Socos. Puxões de cabelos. A Patrícia e eu tivemos dificuldade para apartar o embate dos irmãos. Com corte, puxei Jorge pelo braço e os dois se afastaram. Com raiva nos olhos, Jorge olhou para mim e cuspiu no chão.
— Nunca mais toque em mim, viadinho! — exclamou, antes de sair.
— Jayme, — disse Patrícia, ofegante e sentando no chão ao lado do marido. — se você não tivesse feito isso, com certeza, eu faria. — ela riu e nos contagiou.
— Acertei uns bons socos na cara do desgraçado. Amo esses nossos encontros familiares. — afirmou Jayme, pegando os óculos de grau no chão e colocando no rosto.

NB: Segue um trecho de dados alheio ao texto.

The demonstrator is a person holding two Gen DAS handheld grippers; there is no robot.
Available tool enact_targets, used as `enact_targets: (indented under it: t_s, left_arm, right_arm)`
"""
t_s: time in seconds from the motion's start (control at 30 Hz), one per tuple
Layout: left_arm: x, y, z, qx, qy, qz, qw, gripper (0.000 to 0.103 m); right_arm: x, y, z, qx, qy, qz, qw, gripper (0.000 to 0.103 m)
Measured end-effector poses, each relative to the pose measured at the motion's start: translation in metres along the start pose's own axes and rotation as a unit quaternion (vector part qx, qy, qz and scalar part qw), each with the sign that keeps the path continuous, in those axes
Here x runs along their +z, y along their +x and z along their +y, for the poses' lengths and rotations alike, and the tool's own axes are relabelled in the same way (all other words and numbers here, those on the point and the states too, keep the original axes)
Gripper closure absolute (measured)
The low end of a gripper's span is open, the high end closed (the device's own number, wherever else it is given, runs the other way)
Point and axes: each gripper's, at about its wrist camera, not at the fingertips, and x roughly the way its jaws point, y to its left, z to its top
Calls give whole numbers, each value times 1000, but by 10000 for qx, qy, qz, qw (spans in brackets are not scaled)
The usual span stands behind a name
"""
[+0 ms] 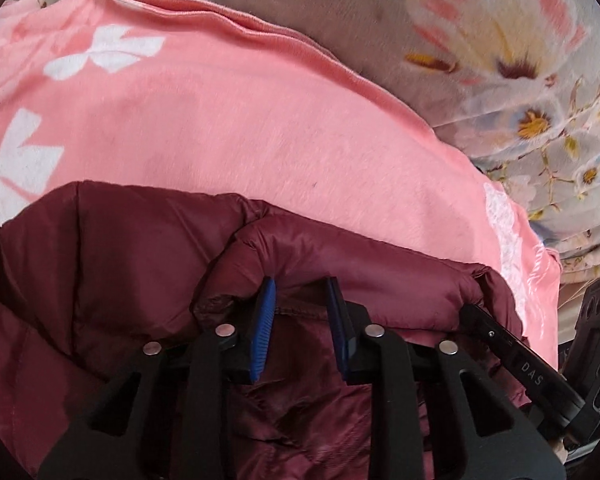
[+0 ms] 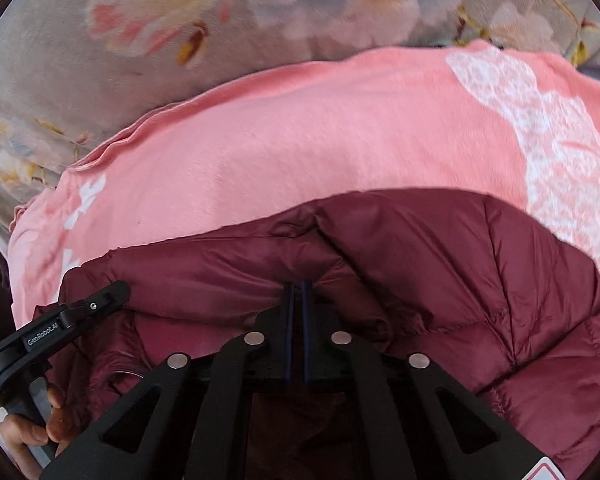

É isso. O Jayme é o pai do João. Eles possuem o mesmo sorriso. Um sorriso que irradiava luz não apenas em seu rosto, mas em todo o ambiente. Agora, era fascinante notar as semelhanças entre o pai e os filhos. Os traços idênticos, um brilho no olhar, era uma espécie de elo genético invisível.
— Eu vou ajudar vocês. Vou fazer à noite de amanhã ser inesquecível. — prometi, jurando a mim mesmo que faria o possível para conectar essas duas famílias.